- DESCRIPTION OF THE TASK: Every entry must be output exactly as it was written.
BEGIN MATERIAL PROVIDED
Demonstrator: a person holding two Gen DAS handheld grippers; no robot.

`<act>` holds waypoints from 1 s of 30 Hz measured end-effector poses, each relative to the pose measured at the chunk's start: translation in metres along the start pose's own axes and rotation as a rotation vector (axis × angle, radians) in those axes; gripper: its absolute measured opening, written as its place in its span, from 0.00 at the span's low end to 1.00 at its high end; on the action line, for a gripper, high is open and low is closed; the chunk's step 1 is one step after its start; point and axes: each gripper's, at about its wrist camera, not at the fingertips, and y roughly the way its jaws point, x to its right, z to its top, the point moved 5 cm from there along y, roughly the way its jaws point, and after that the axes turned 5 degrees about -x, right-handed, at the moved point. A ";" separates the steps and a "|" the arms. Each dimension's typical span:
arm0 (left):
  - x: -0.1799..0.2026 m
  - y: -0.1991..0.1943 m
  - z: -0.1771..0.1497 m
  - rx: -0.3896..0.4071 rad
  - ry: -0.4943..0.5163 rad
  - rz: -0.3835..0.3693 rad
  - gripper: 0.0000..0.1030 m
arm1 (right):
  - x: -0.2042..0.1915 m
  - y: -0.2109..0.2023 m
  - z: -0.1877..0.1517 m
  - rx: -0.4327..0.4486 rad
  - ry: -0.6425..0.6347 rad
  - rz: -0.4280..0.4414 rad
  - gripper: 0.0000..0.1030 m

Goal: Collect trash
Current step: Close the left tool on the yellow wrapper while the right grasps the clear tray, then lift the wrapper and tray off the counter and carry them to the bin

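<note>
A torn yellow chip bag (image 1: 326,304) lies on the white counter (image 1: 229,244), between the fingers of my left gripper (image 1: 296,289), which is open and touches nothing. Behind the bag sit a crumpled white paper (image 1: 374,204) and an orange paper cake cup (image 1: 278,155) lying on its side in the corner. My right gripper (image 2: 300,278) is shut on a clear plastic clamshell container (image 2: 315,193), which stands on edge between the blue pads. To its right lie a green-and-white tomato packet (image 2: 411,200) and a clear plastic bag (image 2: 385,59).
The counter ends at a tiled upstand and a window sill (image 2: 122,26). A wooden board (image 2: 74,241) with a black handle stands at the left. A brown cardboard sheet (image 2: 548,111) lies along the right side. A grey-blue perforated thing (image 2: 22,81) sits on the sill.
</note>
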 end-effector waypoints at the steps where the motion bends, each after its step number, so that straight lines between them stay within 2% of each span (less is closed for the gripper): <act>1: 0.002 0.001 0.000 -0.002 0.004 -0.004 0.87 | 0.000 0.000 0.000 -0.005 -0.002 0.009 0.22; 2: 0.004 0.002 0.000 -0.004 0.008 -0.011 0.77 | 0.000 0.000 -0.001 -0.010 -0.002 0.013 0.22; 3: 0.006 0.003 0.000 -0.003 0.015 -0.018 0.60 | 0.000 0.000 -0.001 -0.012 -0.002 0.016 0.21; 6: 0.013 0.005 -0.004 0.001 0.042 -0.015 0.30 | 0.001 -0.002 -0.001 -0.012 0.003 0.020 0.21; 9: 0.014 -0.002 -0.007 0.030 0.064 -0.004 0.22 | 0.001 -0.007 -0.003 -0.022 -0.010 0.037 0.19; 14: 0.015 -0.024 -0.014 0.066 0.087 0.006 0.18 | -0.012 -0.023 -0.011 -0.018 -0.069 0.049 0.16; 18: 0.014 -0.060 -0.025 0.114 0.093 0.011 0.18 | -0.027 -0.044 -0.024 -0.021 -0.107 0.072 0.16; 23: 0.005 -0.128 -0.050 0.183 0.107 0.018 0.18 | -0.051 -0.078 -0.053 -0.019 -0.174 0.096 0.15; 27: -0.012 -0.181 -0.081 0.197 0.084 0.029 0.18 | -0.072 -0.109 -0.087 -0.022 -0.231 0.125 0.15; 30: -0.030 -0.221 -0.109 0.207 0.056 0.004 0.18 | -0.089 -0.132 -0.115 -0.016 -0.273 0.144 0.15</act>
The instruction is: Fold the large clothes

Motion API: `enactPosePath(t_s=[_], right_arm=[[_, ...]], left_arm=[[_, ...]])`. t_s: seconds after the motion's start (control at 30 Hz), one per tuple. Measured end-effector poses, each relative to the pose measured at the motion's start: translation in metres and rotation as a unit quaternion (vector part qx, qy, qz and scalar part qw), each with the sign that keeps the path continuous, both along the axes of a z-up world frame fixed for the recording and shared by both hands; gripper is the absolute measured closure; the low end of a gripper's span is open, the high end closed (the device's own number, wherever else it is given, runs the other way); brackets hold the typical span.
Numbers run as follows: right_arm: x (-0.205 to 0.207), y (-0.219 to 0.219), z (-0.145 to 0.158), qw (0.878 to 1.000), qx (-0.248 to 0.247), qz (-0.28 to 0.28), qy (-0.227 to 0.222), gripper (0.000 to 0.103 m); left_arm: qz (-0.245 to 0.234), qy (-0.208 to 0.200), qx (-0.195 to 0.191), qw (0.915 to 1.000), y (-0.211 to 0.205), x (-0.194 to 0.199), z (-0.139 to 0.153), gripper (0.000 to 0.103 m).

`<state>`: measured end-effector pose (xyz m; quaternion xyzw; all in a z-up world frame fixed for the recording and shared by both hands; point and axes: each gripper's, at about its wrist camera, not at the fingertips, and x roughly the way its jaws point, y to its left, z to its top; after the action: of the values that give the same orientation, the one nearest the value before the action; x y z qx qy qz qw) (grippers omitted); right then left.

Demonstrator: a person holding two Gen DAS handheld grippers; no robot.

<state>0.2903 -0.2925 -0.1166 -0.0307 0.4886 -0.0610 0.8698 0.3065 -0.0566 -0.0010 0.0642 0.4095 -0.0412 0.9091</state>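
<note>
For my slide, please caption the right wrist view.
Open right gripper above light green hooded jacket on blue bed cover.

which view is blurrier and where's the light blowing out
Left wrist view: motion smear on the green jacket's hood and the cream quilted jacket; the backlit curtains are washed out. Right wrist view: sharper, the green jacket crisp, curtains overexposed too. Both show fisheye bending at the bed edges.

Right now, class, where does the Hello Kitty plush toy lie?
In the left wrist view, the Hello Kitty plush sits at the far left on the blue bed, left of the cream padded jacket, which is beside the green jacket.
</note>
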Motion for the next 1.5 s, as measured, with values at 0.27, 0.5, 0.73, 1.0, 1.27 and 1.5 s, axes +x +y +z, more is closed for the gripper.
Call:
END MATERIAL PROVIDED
- PROBLEM SOLUTION:
Demonstrator: a person holding two Gen DAS handheld grippers; no robot.

`<act>` holds waypoints from 1 s of 30 Hz measured end-effector poses, each relative to the pose measured at the chunk's start: translation in metres along the start pose's own axes and rotation as a rotation vector (axis × angle, radians) in those axes; gripper: its absolute measured opening, written as its place in its span, from 0.00 at the span's low end to 1.00 at its high end; on the action line, for a gripper, high is open and low is closed; the chunk's step 1 is one step after its start; point and axes: each gripper's, at about its wrist camera, not at the fingertips, and y roughly the way its jaws point, x to its right, z to its top, the point moved 5 cm from there along y, roughly the way its jaws point, and after that the axes turned 5 degrees about -x, right-handed, at the moved point. A ";" separates the steps and a "|" the arms. Each dimension's typical span:
arm0 (left):
  - x: -0.1799..0.2026 m
  - y: -0.1991..0.1943 m
  - z: -0.1771..0.1497 m
  - rx: -0.3896..0.4071 rad
  - ry: -0.4943..0.5163 rad
  - rz: -0.3835..0.3693 rad
  - gripper: 0.0000..0.1030 m
arm1 (right):
  - x: -0.2042..0.1915 m
  - y: -0.2109..0.2023 m
  - z: -0.1877..0.1517 m
  - rx: -0.4327..0.4486 rad
  - ry: -0.6425..0.6347 rad
  - rz: -0.4280..0.4414 rad
  - gripper: 0.0000..0.1030 m

Goal: Collect trash
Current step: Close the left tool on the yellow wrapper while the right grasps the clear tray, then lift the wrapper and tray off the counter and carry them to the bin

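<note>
A torn yellow chip bag (image 1: 326,304) lies on the white counter (image 1: 229,244), between the fingers of my left gripper (image 1: 296,289), which is open and touches nothing. Behind the bag sit a crumpled white paper (image 1: 374,204) and an orange paper cake cup (image 1: 278,155) lying on its side in the corner. My right gripper (image 2: 300,278) is shut on a clear plastic clamshell container (image 2: 315,193), which stands on edge between the blue pads. To its right lie a green-and-white tomato packet (image 2: 411,200) and a clear plastic bag (image 2: 385,59).
The counter ends at a tiled upstand and a window sill (image 2: 122,26). A wooden board (image 2: 74,241) with a black handle stands at the left. A brown cardboard sheet (image 2: 548,111) lies along the right side. A grey-blue perforated thing (image 2: 22,81) sits on the sill.
</note>
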 end-effector waypoints at the steps where the motion bends, each after its step number, so that straight lines between them stay within 2% of each span (less is closed for the gripper): <act>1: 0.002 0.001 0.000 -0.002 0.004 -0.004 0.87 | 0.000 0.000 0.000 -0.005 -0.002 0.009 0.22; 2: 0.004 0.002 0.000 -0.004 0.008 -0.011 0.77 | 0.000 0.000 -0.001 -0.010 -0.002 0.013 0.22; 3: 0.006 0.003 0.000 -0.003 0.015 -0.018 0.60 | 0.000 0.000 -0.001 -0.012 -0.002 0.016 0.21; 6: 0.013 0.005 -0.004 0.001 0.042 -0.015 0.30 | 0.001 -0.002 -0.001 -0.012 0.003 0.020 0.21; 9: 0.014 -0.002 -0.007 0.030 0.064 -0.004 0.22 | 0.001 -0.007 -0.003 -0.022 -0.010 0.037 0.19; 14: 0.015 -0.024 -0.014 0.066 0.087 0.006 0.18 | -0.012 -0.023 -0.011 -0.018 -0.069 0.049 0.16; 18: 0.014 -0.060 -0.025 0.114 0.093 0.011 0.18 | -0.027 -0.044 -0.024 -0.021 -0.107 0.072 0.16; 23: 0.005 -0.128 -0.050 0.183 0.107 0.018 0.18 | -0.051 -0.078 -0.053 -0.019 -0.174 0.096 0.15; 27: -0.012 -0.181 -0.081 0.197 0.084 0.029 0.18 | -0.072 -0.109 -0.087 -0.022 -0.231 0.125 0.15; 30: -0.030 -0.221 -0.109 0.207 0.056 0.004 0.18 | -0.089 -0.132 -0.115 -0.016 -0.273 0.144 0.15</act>
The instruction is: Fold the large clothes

Motion API: `enactPosePath(t_s=[_], right_arm=[[_, ...]], left_arm=[[_, ...]])`. t_s: seconds after the motion's start (control at 30 Hz), one per tuple. Measured end-effector poses, each relative to the pose measured at the motion's start: translation in metres and rotation as a unit quaternion (vector part qx, qy, qz and scalar part qw), each with the sign that keeps the path continuous, both along the axes of a z-up world frame fixed for the recording and shared by both hands; gripper is the absolute measured closure; the low end of a gripper's span is open, the high end closed (the device's own number, wherever else it is given, runs the other way); brackets hold the typical span.
Numbers run as follows: right_arm: x (-0.205 to 0.207), y (-0.219 to 0.219), z (-0.145 to 0.158), qw (0.878 to 1.000), qx (-0.248 to 0.247), qz (-0.28 to 0.28), qy (-0.227 to 0.222), gripper (0.000 to 0.103 m); left_arm: qz (-0.245 to 0.234), qy (-0.208 to 0.200), qx (-0.195 to 0.191), qw (0.915 to 1.000), y (-0.211 to 0.205), x (-0.194 to 0.199), z (-0.139 to 0.153), gripper (0.000 to 0.103 m).

`<state>`: measured end-effector pose (xyz m; quaternion xyzw; all in a z-up world frame fixed for the recording and shared by both hands; point and axes: each gripper's, at about its wrist camera, not at the fingertips, and x roughly the way its jaws point, y to its left, z to its top; after the action: of the values that give the same orientation, the one nearest the value before the action; x y z qx qy qz qw) (grippers omitted); right then left.

Demonstrator: a person holding two Gen DAS handheld grippers; no robot.

<state>0.2903 -0.2925 -0.1166 -0.0307 0.4886 -0.0610 0.8698 0.3065 -0.0566 -0.0010 0.0642 0.4095 -0.0412 0.9091</state>
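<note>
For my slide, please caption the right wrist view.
Open right gripper above light green hooded jacket on blue bed cover.

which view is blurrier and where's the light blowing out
Left wrist view: motion smear on the green jacket's hood and the cream quilted jacket; the backlit curtains are washed out. Right wrist view: sharper, the green jacket crisp, curtains overexposed too. Both show fisheye bending at the bed edges.

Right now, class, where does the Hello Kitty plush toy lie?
In the left wrist view, the Hello Kitty plush sits at the far left on the blue bed, left of the cream padded jacket, which is beside the green jacket.
</note>
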Motion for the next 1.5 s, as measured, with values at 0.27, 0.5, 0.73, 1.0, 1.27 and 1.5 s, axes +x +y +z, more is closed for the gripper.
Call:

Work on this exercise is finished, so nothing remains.